Here was Romney on Tuesday: “I will not, under any circumstances, reduce the share that’s being paid by the highest-income taxpayers.” Here was Bush in 2000: “After my plan is in place, the wealthiest Americans will pay a higher percentage of taxes [than] they do today.”
This really matters: Romney intends, as Bush did, to push for steep tax cuts for the wealthy. His only pledge is that he’ll keep the share of the total tax take paid by the wealthy unchanged, presumably by reducing other taxes too. And this is supposed to lead to lower deficits? How?
The most instructive contrast between Debate I and Debate II was the extent to which Romney’s ideas crumbled at the slightest contact with challenge. Romney and Paul Ryan are erecting a Potemkin village designed to survive only until the polls close on Nov. 6. They cannot say directly that they really believe in slashing taxes on the rich and backing away from so much of what government does because they know that neither idea will sell. So they offer soothing language to the middle class, photo ops at homeless programs to convey compassion and a steady stream of attacks on Obama, aimed at shifting all the attention his way.…
In the first debate, Obama let Romney back into the race by failing to shake his opponent’s self-presentation. But Romney also put himself into contention by pretending to be a moderate, shelving his plutocratic side and hiding his party’s long-term objectives.
In the second debate, the disguise fell. Romney revealed more of himself than he wanted to and asked voters to endorse a radical tax-cutting program without providing them the details that matter. Sketchy is one word for this. Deceptive is another.
Romney’s candidacy will not survive an ad by the Obama campaign that explains what the meaning of “reduce the share” is. In actual math. And that asks voters whether they think Romney intended that they think he meant … something else.
Then today Ryan is escorted by Bush’s Condi Rice!
17 foreign policy advisors are from W.
Where is Wolfowitz.
Worse:
On Libya, Governor Romney, stop using the death of American heroes for political gain, it is demeaning to their memory.
Another common technique was when asked about policy to revert to anecdotes. Binder of women was only one example of that.
Based on what I heard last night, I should vote for Romney because he says that he knows stuff and I should just trust him (quotes from the transcript):
“I know what it takes to get this economy going.”
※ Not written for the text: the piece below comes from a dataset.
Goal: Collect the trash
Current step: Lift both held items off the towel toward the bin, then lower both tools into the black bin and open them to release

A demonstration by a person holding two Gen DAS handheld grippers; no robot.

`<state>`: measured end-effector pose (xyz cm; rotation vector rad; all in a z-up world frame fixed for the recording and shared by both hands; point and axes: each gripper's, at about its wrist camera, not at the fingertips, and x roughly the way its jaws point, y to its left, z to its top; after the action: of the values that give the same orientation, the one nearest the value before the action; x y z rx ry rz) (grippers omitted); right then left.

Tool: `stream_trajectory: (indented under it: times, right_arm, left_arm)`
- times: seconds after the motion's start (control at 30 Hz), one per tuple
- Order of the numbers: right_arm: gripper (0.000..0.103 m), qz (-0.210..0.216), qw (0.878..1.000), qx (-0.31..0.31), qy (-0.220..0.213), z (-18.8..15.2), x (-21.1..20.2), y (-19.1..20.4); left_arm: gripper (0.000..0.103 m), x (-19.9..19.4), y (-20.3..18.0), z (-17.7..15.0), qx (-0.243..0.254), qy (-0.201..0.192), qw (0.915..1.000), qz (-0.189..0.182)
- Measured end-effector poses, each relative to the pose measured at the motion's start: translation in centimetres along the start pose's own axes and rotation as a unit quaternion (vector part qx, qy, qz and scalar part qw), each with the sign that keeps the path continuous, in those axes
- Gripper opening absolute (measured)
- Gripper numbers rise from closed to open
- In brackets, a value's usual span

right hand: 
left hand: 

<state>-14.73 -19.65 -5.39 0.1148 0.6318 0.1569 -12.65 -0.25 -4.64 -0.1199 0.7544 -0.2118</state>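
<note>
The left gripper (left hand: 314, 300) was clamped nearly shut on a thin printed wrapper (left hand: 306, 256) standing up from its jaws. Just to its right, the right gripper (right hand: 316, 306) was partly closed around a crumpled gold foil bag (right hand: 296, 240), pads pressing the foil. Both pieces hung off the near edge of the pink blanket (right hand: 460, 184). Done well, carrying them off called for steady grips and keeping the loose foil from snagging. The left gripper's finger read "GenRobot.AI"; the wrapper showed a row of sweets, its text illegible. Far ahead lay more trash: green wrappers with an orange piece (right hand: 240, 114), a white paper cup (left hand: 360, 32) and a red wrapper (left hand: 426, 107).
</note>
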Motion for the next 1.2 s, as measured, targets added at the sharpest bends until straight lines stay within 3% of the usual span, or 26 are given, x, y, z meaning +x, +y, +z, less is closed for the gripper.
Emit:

“I know what it takes to create good jobs again. I know what it takes to make sure that you have the kind of opportunity you deserve.”
“. . . jobs have been too scarce. I know what it takes to bring them back . . . .”
“I want to make small businesses grow and thrive. I know how to make that happen.”
“. . . and I know what it takes to make an economy work . . . .”
“My priority is jobs. I know how to make that happen.”
“My priority is making sure that we get more people hired . . . . I know what it takes to get this to happen . . . .”
After a while, I just wanted to scream, “So tell us! How and what does it take!” But I think I already know what he “knows” and does not simply say that trickle-down is his answer.
“sketchy” was an extremely well-chosen adjective.
I’ll note, as I did in the previous thread that Romney did NOT say that the share of total taxes paid by the rich would remain the same. He said very carefully and specifically that the share of federal income taxes paid by the rich would remain the same. That line gave him an out should he succeed in slashing capital gains taxes resulting in a much larger tax cut for the top few percent.
Jeff,
Good catch.
Romney should stop using dead American heroes for political gain.
Pres. Obama obviously lied to the American people about Libya and continued to blame a video for two weeks before admitting what anyone following this knew already.